Forex news for NY traders on January 6, 2017
- S&P/Nasdaq closes at a record high. Dow gets to within a whisker of Dow 20K
- CFTC commitment of traders reports: Small net changes in the current week
- JPMorgan cranks up fourth quarter GDP forecast after trade data
- USD/JPY reclaims 117.00. What's next
- Fed's Evans: I see two hikes this year as not unreasonable
- Fed's Harker: I've pencilled in 3 rate hikes this year
- Economist reactions to the US non-farm payrolls report
- Fed's Lacker: 'Upward adjustment needed' for Fed rate target
- Baker Hughes US oil rig count 529 vs 525 prior
- Fed's Evans: Current global economic climate is weak and uncertain
- Three trade entries from TD
- US dollar pushes higher.
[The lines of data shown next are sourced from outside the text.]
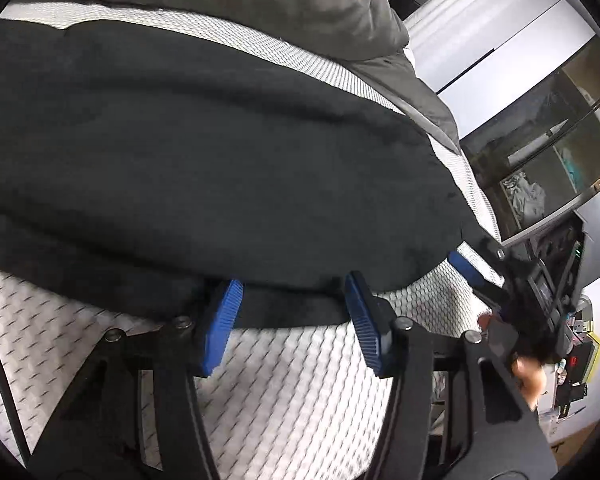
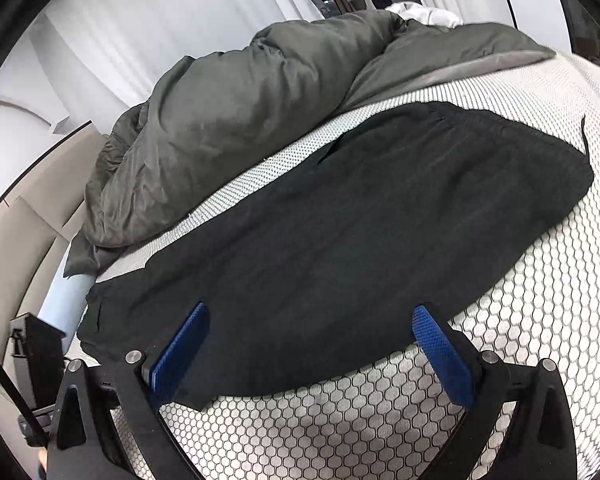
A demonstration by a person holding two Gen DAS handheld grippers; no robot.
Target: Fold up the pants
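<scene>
Black pants (image 1: 220, 160) lie spread flat on a white honeycomb-pattern mattress (image 1: 300, 384). My left gripper (image 1: 293, 282) stands at their near edge, its blue pads apart. The fabric's hem lies between the pads and they do not press on it. At that view's right, one blue finger (image 1: 466, 266) of the other gripper shows at the pants' corner, with a person's hand (image 1: 530, 378) behind it. In the right wrist view the pants (image 2: 340, 240) stretch away to the upper right. My right gripper (image 2: 310, 308) is wide open over their near edge on the mattress (image 2: 380, 420).
A crumpled grey duvet (image 2: 240, 100) is heaped along the far side of the mattress, also seen as the duvet (image 1: 260, 0). A glass-fronted cabinet (image 1: 540, 140) stands past the bed's right edge. A black device (image 2: 32, 340) sits beside the bed's left end.
</scene>
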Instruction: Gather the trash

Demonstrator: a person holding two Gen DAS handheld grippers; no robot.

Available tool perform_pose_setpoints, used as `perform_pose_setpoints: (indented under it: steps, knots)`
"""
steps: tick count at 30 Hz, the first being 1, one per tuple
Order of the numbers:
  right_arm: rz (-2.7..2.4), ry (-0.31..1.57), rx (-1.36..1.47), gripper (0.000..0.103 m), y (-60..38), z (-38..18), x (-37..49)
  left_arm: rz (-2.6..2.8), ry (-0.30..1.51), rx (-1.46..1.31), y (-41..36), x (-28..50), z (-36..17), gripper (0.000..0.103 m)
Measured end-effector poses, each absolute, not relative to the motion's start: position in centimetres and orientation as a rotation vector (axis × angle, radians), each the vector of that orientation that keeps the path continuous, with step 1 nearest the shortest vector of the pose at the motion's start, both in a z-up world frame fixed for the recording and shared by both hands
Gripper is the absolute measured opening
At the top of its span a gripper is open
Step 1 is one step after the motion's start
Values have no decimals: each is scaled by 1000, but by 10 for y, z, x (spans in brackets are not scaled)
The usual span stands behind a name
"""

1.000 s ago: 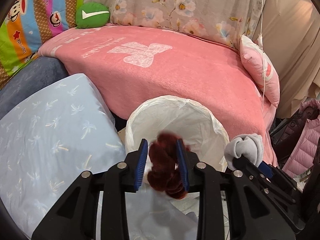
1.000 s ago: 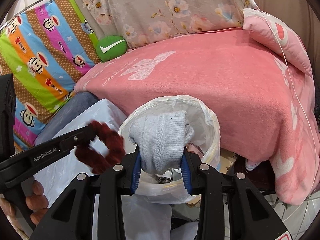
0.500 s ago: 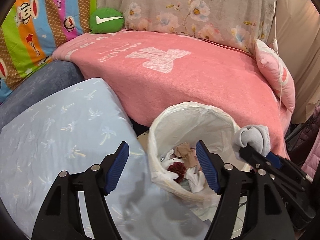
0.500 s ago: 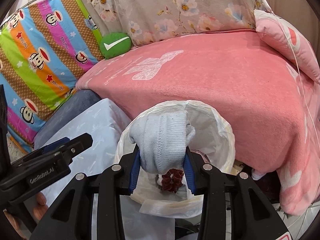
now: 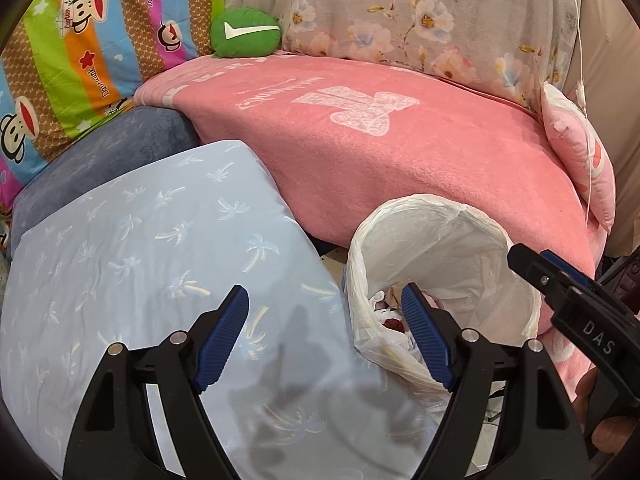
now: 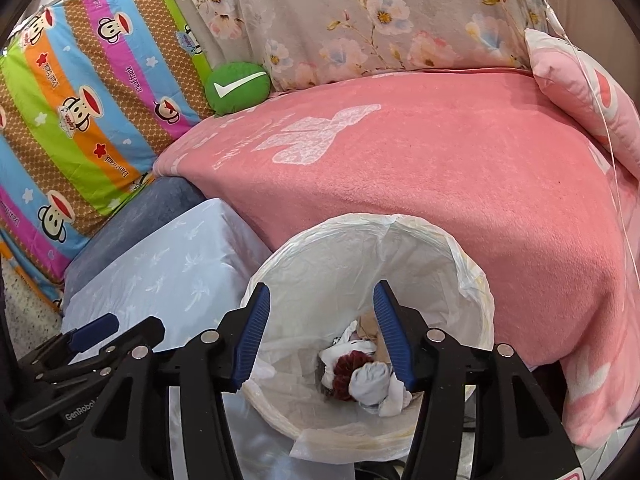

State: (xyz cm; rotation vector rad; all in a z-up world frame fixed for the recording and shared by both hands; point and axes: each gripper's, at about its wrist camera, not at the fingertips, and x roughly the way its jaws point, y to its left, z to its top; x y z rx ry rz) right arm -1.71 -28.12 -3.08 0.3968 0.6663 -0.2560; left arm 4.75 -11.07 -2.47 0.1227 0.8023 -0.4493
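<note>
Both tools are wide open and hold nothing. The right tool [image 6: 320, 332] hangs over the bin [image 6: 472, 264]; the left tool [image 5: 324, 336] is beside it. The grey sock [image 6: 370, 380] and red fuzzy ring [image 6: 344, 368] lie inside, soft and light, easy to pinch anywhere.

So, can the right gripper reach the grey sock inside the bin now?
Probably yes. The right gripper is open and empty, directly above the bin. The grey sock lies on top of the other trash beside the dark red scrunchie, with nothing covering it.
</note>
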Motion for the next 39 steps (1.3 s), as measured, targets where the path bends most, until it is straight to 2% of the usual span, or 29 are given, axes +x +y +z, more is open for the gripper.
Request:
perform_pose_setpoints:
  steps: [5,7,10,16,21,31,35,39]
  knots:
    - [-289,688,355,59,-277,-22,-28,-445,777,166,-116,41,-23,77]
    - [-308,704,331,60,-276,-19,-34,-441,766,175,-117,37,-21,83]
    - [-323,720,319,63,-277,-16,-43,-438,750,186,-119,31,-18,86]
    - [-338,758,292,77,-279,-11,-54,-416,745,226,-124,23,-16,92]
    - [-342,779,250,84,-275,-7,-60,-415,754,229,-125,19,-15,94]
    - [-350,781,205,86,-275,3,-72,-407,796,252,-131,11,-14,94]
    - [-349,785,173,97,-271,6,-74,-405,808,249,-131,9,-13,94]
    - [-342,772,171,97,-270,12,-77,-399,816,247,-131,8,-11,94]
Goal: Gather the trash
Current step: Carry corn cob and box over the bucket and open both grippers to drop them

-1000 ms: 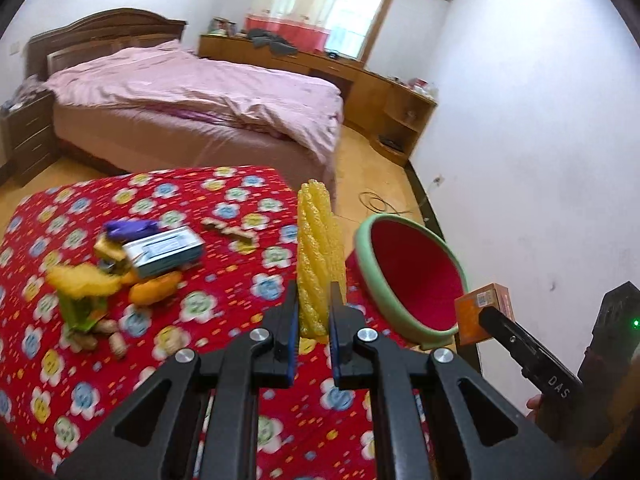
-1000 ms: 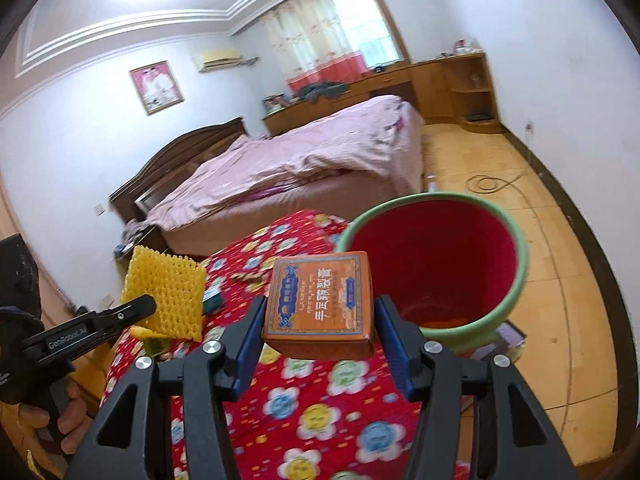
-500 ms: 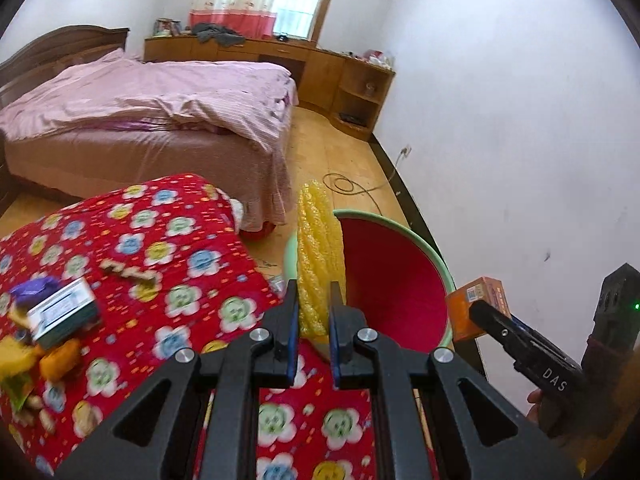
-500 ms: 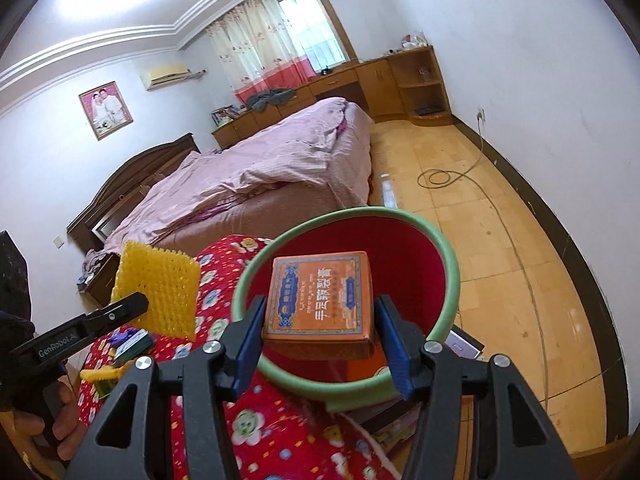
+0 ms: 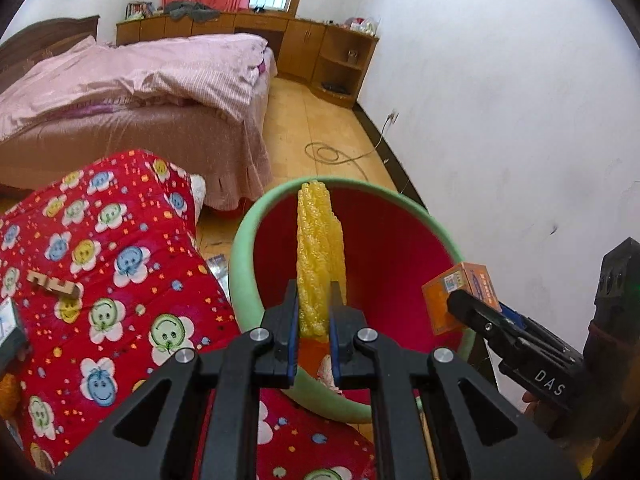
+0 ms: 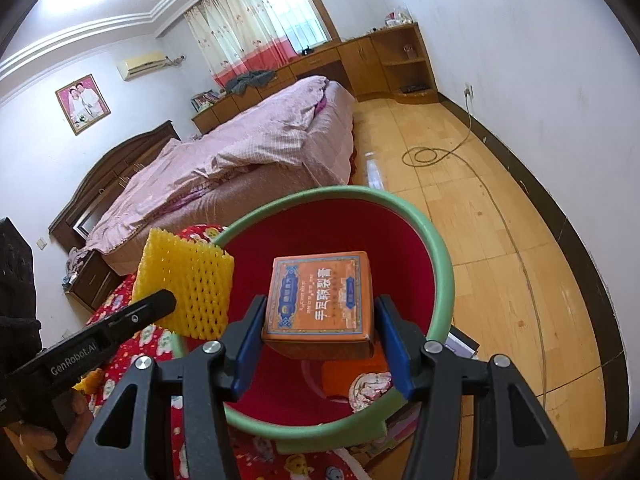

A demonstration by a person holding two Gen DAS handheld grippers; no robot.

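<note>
Red quilted cloth w/ smiley-flower print [image 5: 120, 280] covers lower left of left-wrist view. Bed w/ pink striped duvet [image 5: 132, 76] upper left, dark wood headboard [image 6: 116, 176]. Wooden cabinet run w/ open shelves [image 5: 320, 52] along far wall under pink-cream curtains [image 6: 244, 36]. Coiled cable [image 6: 428, 156] on wood plank floor [image 6: 500, 240]. Framed portrait [image 6: 82, 103] & white AC unit [image 6: 146, 65] upper left, right-wrist view.

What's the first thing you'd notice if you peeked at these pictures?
Probably the big red bin with the green rim, right in the middle beside the red flowery cloth. Over its mouth, the left gripper pinches a yellow foam net and the right gripper clamps an orange box.
</note>
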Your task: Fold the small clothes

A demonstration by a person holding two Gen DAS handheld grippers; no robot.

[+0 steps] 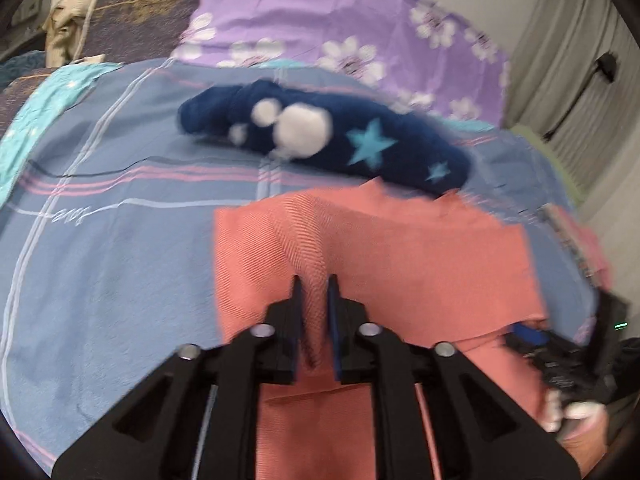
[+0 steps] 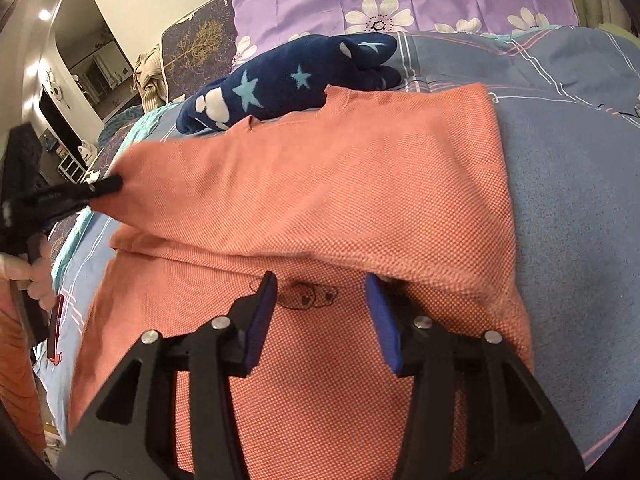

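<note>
1. Lying on a bed, the shirt (image 2: pixel 320 184), salmon pink, is spread over a blue plaid sheet (image 1: pixel 100 260), with its upper half folded over towards the cameras.
2. Left tool (image 1: pixel 314 284): its jaws stand narrowly apart with a ridge of shirt cloth between them. In the right wrist view its tip (image 2: pixel 108 186) meets the shirt's left corner, which is lifted off the sheet, so the cloth is pinched there.
3. Right tool (image 2: pixel 320 280): its jaws stand wide, the blue pads (image 2: pixel 262 320) resting over the lower layer near a small printed drawing (image 2: pixel 308 296). Nothing is clamped between them. The folded edge runs just beyond its tips.
4. A navy garment (image 1: pixel 320 136) with stars and white patches lies bunched at the shirt's far edge, touching or slightly overlapping it.
5. Beyond that, a purple flowered cover (image 1: pixel 340 20) rises along the back of the bed.
6. Open sheet lies to the right of the shirt's right edge in the right wrist view, and to the left of the shirt in the left wrist view.
7. A hand (image 2: pixel 28 276) grips the left tool's handle at the frame's left edge, over the bed's side.
8. The left wrist view is blurred, so fine edges there are unclear.
</note>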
Kaplan comments/stocks helping
- Fed's Kaplan: There is probably additional labor market slack
- Fed's Kaplan (voter in 2017) says 2H 2016 was very strong
- Atlanta Fed GDPNow estimate 2.9%. Unchanged from prior estimate
- A good start to the first week of 2017 for European stocks
- US 30 year bond yield moves back above 3%
- NY Fed Nowcast GDP estimate for Q4 at 1.9%
- Canada Ivey PMI for December 60.8 (SA) vs 56.8 last month
- November 2016 US factory orders -2.4% vs -2.2% exp m/m
- US bond yields move higher after US jobs report
- Fed's Mester: Dec jobs report was a very decent report
- Data double-whammy sends Canadian dollar to three-week high
- Canadian November trade balance CAD +.0.53 bln vs -1.6bln exp
- US trade balance for November -45.2B vs. -45.4 billion estimate
- Canadian December employment +53.7K vs -2.5K expected
- December 2016 US non farm payrolls 156k vs 178k exp
- The snapshot of the strongest and weakest before the US employment
In other markets today:
- S&P index
- Nasdaq
- Dow industrial average
- Spot gold is trading at $1172 -8 dollars or 0.71%
- Crude oil futures are trading at $53.67, down $.10 or 0.17%
- US bond yields are higher with the two-year note up five basis points, and the 10 year note up 7.5 basis points
The US unemployment report was released today with nonfarm payroll increasing by 156K. This was lower than the 178K expected. However revisions to the prior month added 19K. Average hourly earnings increased by 0.4% for the month and 2.9% year on year. That is strong. The unemployment rate remained steady at 4.7%. but near full employment levels.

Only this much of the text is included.